Gay massage sf area
was billed as the largest bath house in the country. The Bulldog Baths which operated from 1978-1984 at 132 Turk St. In fact, the founders of Eros had helped to remove the historic murals inside Bulldog Baths for preservation.
Then it became the legendary Bulldog Baths, which was billed as the largest bathhouse in the country, until then-Mayor Dianne Feinstein shut down all such facilities in the city as HIV/AIDS was spreading through the gay community. It was originally known as the Club Turkish Bath House, San Francisco’s first-ever gay bathhouse. What’s more, the location had been a bathhouse and venue for sex for most of the 20th century. “I just wanted to revive the historic use of the building and bring back a little more gay to this neighborhood,” said David Nale, the building’s owner. The Compton’s Cafeteria riot occurred in August 1966 and pre-dated the Stonewall riots in New York by three years. The location itself is smack dab in the middle of San Francisco’s Transgender Cultural District, and down the block from the site of the Compton’s Cafeteria riot, a 1966 act of LGBTQ+ civil resistance that preceded the Stonewall riots by three years. in the Tenderloin owned by a gay man who was seeking to fill the space with queer-owned businesses that could serve the community.

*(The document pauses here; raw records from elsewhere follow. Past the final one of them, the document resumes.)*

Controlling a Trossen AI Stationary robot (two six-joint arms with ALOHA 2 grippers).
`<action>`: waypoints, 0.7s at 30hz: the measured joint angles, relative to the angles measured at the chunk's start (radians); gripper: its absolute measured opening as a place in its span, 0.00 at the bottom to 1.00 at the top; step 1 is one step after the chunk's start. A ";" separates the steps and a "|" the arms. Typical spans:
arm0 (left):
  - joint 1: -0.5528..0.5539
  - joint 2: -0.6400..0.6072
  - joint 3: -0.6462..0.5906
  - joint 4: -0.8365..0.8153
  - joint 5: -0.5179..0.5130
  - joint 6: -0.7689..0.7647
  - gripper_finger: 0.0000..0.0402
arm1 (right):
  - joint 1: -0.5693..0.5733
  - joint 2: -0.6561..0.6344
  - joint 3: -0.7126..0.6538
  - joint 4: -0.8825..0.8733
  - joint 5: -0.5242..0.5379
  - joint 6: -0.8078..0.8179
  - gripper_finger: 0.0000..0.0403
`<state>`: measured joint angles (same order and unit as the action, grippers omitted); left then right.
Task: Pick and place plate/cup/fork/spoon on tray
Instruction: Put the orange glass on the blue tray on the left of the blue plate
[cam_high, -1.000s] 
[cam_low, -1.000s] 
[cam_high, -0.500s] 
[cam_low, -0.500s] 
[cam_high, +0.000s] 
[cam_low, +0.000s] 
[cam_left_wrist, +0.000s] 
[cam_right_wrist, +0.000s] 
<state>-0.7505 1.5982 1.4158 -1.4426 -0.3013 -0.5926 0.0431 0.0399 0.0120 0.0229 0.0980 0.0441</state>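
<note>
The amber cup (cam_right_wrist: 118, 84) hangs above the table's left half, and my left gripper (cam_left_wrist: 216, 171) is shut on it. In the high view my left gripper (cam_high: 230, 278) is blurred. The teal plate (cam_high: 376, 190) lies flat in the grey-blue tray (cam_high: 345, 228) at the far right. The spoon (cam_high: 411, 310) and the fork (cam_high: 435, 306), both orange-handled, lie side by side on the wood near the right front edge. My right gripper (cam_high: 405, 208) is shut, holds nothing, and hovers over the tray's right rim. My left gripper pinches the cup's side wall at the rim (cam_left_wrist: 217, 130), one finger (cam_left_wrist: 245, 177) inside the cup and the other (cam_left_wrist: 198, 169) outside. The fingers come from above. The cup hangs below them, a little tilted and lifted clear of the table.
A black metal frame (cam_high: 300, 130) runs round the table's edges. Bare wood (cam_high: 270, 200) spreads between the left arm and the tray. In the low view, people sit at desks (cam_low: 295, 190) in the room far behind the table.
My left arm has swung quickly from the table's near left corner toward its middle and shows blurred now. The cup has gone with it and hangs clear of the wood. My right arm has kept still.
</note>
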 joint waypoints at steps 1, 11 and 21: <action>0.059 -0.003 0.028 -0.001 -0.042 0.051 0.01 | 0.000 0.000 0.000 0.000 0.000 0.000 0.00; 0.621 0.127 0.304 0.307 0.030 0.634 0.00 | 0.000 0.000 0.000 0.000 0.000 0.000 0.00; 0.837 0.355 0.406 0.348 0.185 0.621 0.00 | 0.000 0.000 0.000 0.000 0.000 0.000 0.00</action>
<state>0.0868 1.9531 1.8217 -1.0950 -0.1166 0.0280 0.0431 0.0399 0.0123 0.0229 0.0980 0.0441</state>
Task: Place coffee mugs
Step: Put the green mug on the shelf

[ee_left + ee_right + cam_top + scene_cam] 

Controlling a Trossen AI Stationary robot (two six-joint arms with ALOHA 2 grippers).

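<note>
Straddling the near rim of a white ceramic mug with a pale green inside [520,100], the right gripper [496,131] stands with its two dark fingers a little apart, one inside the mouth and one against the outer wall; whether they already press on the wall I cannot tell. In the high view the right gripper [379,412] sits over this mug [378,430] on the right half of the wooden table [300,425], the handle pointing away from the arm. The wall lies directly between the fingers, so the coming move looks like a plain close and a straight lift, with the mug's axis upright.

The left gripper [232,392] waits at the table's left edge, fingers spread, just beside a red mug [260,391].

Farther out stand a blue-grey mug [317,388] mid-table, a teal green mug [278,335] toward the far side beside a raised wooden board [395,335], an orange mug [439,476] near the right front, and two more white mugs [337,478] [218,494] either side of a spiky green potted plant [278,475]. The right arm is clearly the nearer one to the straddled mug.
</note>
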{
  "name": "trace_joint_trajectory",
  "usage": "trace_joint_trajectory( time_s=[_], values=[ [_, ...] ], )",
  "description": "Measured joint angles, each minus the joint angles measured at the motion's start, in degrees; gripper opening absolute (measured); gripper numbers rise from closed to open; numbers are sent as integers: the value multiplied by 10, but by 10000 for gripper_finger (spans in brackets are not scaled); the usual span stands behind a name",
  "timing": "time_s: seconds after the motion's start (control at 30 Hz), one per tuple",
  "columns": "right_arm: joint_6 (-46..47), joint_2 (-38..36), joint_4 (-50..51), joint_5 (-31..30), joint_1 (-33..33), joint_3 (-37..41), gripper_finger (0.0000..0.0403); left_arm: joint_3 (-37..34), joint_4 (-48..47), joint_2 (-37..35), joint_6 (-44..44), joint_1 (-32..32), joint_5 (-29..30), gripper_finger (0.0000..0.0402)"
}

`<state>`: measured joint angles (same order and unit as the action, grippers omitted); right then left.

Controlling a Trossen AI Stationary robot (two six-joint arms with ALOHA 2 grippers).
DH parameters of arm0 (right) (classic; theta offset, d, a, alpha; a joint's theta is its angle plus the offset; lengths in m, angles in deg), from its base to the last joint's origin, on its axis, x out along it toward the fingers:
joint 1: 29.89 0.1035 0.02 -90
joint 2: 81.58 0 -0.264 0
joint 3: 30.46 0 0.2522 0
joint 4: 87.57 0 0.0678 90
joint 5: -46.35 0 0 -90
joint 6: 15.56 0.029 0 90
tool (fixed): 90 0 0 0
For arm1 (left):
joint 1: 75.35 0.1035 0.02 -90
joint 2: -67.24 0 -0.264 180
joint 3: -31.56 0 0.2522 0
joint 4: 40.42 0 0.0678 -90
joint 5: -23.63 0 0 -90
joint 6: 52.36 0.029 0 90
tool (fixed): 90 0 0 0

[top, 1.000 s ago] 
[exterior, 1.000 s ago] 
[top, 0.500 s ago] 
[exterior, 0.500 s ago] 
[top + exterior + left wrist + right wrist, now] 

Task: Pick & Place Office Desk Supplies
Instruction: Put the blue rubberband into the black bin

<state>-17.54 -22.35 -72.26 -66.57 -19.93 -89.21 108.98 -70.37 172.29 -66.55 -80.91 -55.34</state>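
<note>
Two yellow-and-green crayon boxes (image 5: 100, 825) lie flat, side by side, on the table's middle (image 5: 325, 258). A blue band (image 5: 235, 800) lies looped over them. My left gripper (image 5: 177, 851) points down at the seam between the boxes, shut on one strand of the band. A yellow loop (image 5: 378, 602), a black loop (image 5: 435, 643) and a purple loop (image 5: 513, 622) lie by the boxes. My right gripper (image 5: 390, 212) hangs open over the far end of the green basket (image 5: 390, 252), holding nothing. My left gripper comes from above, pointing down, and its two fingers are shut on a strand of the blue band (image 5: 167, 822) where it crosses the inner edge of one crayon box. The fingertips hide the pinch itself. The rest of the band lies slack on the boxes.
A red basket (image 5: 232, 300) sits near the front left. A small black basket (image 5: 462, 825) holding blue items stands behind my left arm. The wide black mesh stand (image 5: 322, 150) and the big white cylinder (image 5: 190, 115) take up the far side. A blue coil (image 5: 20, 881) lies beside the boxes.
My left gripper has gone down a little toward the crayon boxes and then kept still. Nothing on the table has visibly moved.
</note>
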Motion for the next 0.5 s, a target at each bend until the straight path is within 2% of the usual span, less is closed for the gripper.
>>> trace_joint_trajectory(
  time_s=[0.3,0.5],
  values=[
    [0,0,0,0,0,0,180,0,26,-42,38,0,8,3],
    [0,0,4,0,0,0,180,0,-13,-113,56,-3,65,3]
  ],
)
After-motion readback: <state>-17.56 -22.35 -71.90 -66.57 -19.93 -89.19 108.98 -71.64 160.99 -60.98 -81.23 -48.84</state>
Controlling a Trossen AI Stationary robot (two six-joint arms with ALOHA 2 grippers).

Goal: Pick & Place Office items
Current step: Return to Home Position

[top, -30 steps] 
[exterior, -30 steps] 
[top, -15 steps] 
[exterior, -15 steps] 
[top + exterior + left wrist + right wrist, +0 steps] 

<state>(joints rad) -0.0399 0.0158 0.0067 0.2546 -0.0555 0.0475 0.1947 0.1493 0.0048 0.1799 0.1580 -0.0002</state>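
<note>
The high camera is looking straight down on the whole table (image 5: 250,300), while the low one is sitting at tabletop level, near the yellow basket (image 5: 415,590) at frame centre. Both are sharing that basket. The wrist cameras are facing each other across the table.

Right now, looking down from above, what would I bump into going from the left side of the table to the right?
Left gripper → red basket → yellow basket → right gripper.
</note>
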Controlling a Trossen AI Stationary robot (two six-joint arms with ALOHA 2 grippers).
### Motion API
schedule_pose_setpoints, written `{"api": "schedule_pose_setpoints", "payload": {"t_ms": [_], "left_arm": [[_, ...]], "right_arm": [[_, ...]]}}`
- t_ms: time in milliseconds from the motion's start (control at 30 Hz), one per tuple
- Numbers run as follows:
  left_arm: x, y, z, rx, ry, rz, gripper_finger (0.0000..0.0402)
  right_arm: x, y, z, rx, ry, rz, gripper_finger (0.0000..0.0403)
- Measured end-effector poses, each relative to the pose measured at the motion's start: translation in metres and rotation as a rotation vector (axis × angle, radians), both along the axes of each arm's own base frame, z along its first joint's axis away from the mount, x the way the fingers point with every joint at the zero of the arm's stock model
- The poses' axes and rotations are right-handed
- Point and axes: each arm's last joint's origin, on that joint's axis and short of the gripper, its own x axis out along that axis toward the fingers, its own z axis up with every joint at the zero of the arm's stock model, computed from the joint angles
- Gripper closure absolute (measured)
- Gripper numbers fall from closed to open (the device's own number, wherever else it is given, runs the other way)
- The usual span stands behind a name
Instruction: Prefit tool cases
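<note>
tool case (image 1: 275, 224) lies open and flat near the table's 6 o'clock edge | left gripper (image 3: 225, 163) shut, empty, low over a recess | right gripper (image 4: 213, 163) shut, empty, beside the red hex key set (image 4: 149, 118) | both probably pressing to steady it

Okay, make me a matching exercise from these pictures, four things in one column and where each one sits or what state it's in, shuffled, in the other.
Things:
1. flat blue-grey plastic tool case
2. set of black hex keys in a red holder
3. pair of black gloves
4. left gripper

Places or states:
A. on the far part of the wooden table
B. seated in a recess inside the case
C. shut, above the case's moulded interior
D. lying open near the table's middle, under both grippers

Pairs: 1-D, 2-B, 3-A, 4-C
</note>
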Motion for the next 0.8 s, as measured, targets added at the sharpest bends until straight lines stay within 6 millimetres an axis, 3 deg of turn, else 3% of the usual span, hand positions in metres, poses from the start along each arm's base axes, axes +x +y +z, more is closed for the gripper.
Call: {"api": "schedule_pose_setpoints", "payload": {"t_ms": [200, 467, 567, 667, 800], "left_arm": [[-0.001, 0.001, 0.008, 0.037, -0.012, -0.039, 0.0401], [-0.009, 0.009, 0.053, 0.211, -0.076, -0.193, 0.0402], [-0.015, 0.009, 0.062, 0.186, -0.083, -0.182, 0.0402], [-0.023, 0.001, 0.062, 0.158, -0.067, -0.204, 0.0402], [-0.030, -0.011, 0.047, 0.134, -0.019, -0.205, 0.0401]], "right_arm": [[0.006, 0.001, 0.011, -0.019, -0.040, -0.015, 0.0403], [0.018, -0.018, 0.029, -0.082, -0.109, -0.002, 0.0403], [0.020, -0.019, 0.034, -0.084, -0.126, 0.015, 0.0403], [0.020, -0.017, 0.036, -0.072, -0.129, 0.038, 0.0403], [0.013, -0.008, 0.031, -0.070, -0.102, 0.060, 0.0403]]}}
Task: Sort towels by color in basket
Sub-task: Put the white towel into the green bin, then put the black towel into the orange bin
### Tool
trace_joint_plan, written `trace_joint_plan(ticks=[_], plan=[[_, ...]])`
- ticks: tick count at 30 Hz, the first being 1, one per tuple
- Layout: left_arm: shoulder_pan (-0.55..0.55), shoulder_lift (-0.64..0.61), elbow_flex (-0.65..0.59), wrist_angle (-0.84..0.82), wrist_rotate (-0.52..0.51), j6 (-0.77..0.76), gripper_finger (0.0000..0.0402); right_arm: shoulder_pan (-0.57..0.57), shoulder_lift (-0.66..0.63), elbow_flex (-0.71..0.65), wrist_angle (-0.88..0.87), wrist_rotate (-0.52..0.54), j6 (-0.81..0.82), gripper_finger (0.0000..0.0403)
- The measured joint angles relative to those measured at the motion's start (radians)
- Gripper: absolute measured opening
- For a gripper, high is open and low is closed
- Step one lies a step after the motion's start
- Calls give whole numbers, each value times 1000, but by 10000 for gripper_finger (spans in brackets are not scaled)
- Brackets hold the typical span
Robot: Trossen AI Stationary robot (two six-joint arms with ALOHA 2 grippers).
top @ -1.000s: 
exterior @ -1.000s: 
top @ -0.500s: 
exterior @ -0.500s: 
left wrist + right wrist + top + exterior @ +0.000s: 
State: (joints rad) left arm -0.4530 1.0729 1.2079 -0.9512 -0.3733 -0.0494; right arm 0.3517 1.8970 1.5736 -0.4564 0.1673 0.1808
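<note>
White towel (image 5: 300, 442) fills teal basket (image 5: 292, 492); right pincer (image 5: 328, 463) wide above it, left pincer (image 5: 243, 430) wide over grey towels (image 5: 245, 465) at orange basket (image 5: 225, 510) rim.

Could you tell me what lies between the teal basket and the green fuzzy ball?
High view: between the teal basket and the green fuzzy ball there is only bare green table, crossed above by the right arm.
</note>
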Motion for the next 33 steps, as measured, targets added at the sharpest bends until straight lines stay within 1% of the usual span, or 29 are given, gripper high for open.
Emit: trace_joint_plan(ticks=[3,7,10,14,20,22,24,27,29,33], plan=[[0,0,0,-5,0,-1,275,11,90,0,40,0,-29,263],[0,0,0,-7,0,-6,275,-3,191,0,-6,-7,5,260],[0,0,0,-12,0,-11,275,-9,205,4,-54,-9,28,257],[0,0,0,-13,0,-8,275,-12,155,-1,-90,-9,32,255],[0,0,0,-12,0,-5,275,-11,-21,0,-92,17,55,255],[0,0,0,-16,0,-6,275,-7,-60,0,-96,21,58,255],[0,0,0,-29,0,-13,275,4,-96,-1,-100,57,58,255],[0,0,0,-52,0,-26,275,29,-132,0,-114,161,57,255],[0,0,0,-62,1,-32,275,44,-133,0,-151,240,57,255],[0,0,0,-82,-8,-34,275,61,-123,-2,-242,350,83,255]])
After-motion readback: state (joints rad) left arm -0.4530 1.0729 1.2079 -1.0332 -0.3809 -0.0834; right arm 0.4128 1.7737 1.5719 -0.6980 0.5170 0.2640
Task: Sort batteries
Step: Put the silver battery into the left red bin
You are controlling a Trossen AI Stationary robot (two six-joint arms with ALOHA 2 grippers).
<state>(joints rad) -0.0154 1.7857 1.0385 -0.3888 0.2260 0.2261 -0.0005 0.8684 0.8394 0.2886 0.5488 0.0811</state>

Most inquiries with potential landlords were met with silence or harried excuses, but eventually the Eros team centered on what seemed like the perfect location: a 4,000-square-foot space at 132 Turk St. “So it’s hard not to kind of expect that, even in the back of your mind.” “If you look at the model of what happened to the city and the country after the Spanish flu…all of a sudden there was a bounceback in the Roaring Twenties,” Rowe said.
Covid-era restrictions on indoor gatherings spurred him to begin searching for a new space in earnest. Outside of providing clean and sex-positive spaces, the organization also operated a number of community-serving spaces like an art gallery, community classroom and a massage room.īut after the business’ longtime landlord died and his family sold the property to a new owner, Eros CEO and co-owner Ken Rowe said the writing was on the wall. If you look up San Francisco’s directory of legacy businesses-a city certification meant to celebrate and support longstanding neighborhood institutions-the very first entry on the list is Eros.Ī venue for sexual exploration and safe-sex education tailored to the city’s gay community, it originally opened in the Castro in 1992.